Technically, you *could* add marine salt to convert the existing water to saltwater. However with it being only 15gal, I would replace the water and start fresh.

Back to tank volume: with marine tanks, smaller aquarium volume=smaller margin of error when it comes to water parameters (for example, daily water evaporation alone will result in greater salinity swings than would occur in a larger tank). Smaller SW tanks are more difficult to maintain than larger ones, even for experienced marine aquarists. If this is your first SW tank it's highly recommended that you start with a larger tank.

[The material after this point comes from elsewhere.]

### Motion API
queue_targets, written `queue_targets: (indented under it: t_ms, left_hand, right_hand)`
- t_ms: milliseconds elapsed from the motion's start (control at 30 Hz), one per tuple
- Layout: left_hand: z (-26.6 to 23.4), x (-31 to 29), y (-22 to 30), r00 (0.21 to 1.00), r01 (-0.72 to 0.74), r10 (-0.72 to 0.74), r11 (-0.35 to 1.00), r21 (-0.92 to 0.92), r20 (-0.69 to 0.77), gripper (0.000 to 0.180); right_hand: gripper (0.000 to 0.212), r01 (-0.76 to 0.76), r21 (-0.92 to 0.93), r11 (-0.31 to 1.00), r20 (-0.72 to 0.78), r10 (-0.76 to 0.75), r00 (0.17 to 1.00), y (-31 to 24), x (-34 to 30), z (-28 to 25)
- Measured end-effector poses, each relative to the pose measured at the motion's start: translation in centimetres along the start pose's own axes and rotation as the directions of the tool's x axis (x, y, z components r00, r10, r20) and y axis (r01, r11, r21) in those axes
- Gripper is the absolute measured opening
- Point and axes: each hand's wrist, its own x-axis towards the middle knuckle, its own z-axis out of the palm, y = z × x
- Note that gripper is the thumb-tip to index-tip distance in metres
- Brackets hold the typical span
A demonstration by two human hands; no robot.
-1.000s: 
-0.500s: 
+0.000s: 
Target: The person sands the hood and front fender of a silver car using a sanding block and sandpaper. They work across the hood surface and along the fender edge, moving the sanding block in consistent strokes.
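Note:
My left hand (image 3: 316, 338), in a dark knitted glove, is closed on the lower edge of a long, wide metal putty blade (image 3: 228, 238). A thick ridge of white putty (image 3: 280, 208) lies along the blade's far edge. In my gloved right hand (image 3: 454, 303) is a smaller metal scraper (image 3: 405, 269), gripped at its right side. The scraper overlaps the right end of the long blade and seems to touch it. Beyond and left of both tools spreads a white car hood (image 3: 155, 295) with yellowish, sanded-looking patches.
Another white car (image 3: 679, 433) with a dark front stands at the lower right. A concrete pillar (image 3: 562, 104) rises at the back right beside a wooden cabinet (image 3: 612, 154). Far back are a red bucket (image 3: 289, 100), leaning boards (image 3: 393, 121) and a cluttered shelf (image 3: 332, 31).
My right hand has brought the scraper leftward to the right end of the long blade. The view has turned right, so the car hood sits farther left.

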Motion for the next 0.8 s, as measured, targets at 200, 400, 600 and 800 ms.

If you're still set on going with the 15gal, what type of livestock do you intend to select for it?


----------



## TheOldSalt (Jan 28, 2005)

True. When you see tiny marine tanks, they're usually owned by experts who are just showing off. Not safe.


----------



## dexterford (May 26, 2012)

I don't know what is a big size for you. 15 gallon tank is not a tiny tank at all.


----------



## funlad3 (Oct 9, 2010)

Try starting with something that's at least over 40 gallons in system volume, preferably over 60. That could be a 15 gallon with a 40 gallon sump, a 40 gallon with a 15 gallon sump, or anything similar. The water is just way more difficult to manage in smaller tanks, and evaporation takes place much more quickly in SW tanks. If you loose 1.5 gallons of water per day to evaporation, your salinity shifts ten percent, and all of the pollutants and nitrogenous compounds increase in concentration increases by ten percent too. Larger=better in the world of SW.


----------



## dexterford (May 26, 2012)

so salt water evaporates faster than fresh water?


----------



## funlad3 (Oct 9, 2010)

For whatever reason, yes.


----------



## PostShawn (Dec 22, 2009)

saltwater cost about a dollar per gallon at the store, at least near me. So for $15 you can fill your tank with ready to go saltwater. Actually if you are doing saltwater in a 15g you probably want some live rock so that will take up space too and need less then 15g water. Also you have to look into filter requirements of saltwater and lighting. It's different then freshwater requirements in most cases. 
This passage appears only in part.